Le chat du rabbin veut faire sa bar-mitsva. Le problème c’est que la bar-mitsva ce n’est pas pour les chats. Cette anecdote est prétexte à une plongée dans le judaïsme.

[…] le rabbin dit que la main humaine est un outil trop subtil pour qu’on tape les gens ou les chats avec.

Le chat qui se voit soudain doté de la parole intervient comme un agent perturbateur qui questionne la religion et en révèle les contradictions. L’intervention d’un animal qui a un point de vue différent, souvent naïf au bon sens du terme, est un procédé fréquent dans la littérature, mais ce chat est un sacré malin et fait preuve d’une éloquence et d’une finesse réjouissantes. Les dialogues sont jouissifs, fins, intelligents et drôles.

L’agencement des pages classique en gaufrier fait la part belle à des dessins très expressifs. Le chat est tour à tour dessiné de façon très caricaturale et très détaillée.

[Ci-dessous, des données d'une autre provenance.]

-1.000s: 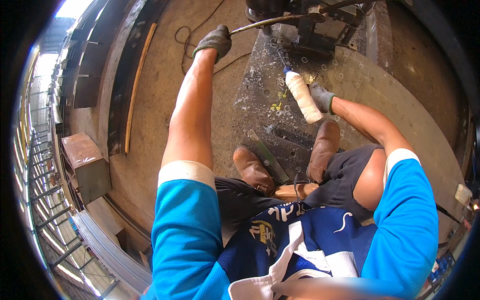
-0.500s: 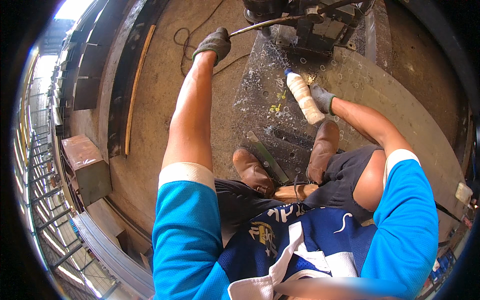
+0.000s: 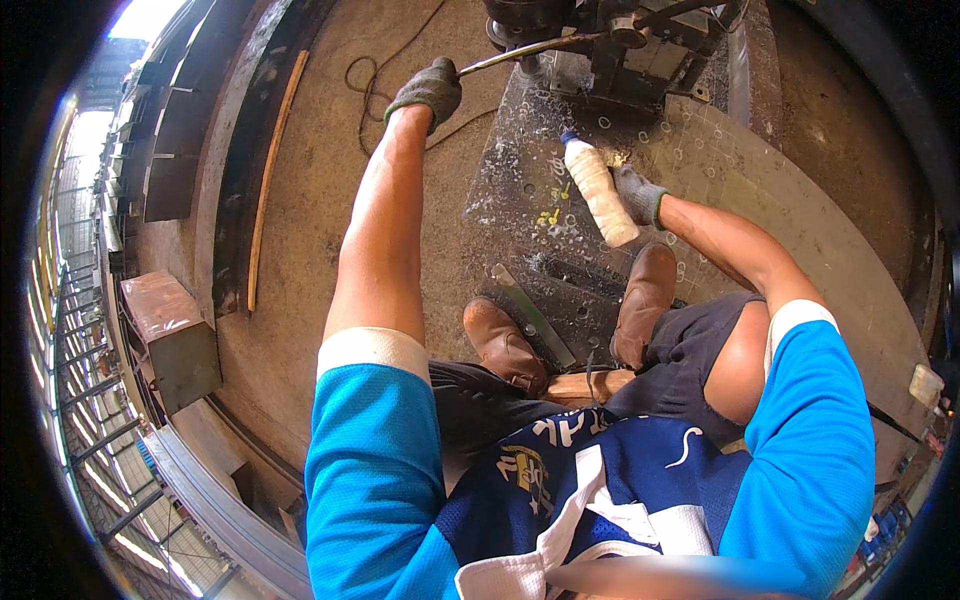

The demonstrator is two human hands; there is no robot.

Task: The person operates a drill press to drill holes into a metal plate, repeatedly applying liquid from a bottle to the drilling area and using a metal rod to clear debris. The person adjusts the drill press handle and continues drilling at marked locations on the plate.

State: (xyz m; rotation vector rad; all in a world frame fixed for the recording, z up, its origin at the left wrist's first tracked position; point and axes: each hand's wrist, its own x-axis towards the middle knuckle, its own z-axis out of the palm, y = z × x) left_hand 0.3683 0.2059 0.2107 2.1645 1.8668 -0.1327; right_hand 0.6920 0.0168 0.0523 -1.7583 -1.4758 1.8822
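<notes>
My gloved left hand [image 3: 428, 92] is closed around the end of a long metal lever [image 3: 535, 50] reaching out from a dark, heavy machine [image 3: 620, 55]. My right hand [image 3: 636, 194], also gloved, grips a whitish plastic squeeze bottle [image 3: 602, 192] wrapped in pale tape, with a blue cap. The bottle leans with its capped end pointing toward the base of the machine. My right fingers are partly hidden behind it. Below lies a dark steel plate [image 3: 535, 205] strewn with metal chips and chalk circles.
My brown boots [image 3: 500, 343] rest on the plate, beside a flat metal strip [image 3: 535, 318]. A cable [image 3: 372, 80] coils on the floor at the far left. A wooden strip [image 3: 278, 180] and a rusty metal box [image 3: 172, 340] lie to the left. Yellow marks dot the plate.
My right hand and the bottle have shifted slightly left, and the bottle has turned a little. My left hand and the lever look almost unmoved.
</notes>
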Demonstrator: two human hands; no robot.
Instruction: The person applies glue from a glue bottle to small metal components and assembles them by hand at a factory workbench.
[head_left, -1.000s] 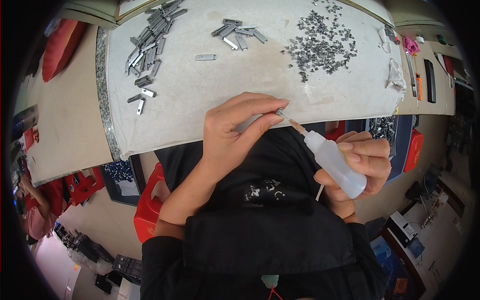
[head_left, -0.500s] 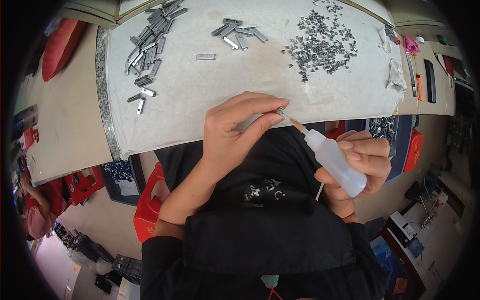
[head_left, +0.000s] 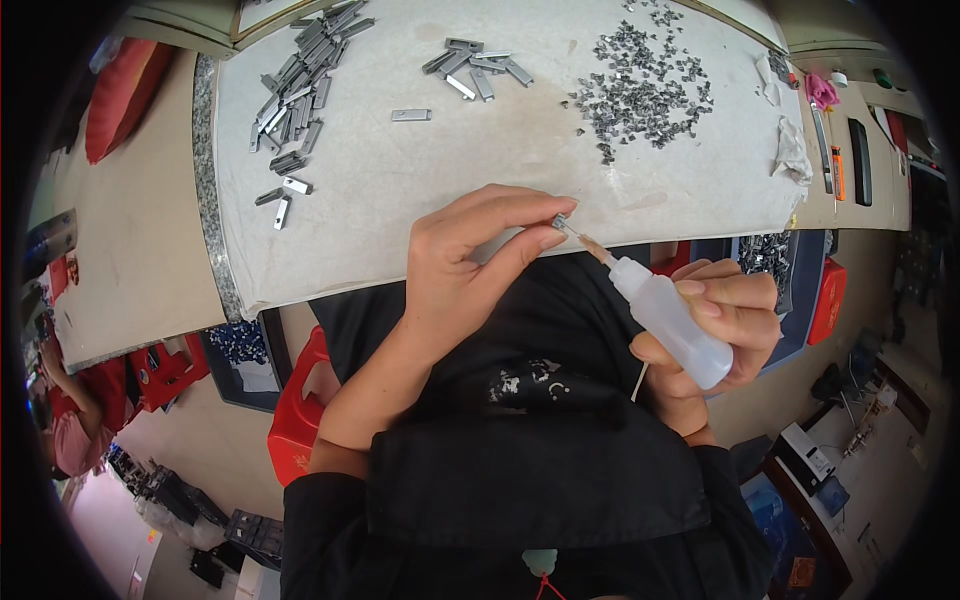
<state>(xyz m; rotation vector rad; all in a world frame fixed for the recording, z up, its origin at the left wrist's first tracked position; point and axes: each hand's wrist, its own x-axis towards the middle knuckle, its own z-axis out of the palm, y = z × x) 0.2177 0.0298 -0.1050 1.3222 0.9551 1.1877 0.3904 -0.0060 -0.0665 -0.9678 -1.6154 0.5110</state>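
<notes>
Between thumb and forefinger, my left hand (head_left: 470, 250) pinches a small metal piece (head_left: 560, 222) near the table's front edge. Most of that piece is covered by the fingertips. My right hand (head_left: 735, 315) is wrapped round a translucent white squeeze bottle (head_left: 680, 328), tilted with its tip up and to the left. The thin needle on the bottle's nozzle (head_left: 594, 247) reaches the metal piece; whether it touches cannot be made out. A thin pale stick (head_left: 640, 382) shows below the right hand.
On the white-covered table (head_left: 480, 150) lie a long pile of grey metal bars (head_left: 300, 90), a smaller cluster of bars (head_left: 478, 66), a single bar (head_left: 411, 115) and many tiny metal parts (head_left: 645, 90). Crumpled paper (head_left: 793, 152) and an orange tool (head_left: 838, 173) lie right. Red stools (head_left: 295, 420) stand below.
Almost nothing differs. The bottle and my right hand have shifted very slightly; my left hand still pinches the metal piece in the same place.
</notes>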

Cette alternance est surprenante au départ, mais créée un contraste entre les registres humoristiques et philosophiques. Joann Sfar nous sert un conte philosophique et religieux intelligent et drôle. Un véritable must qu’il faut lire et relire – ce que je viens de faire – absolument.


Joann Sfar, Le Chat du Rabbin T1: La Bar-Mitsva. Dargaud, 2002.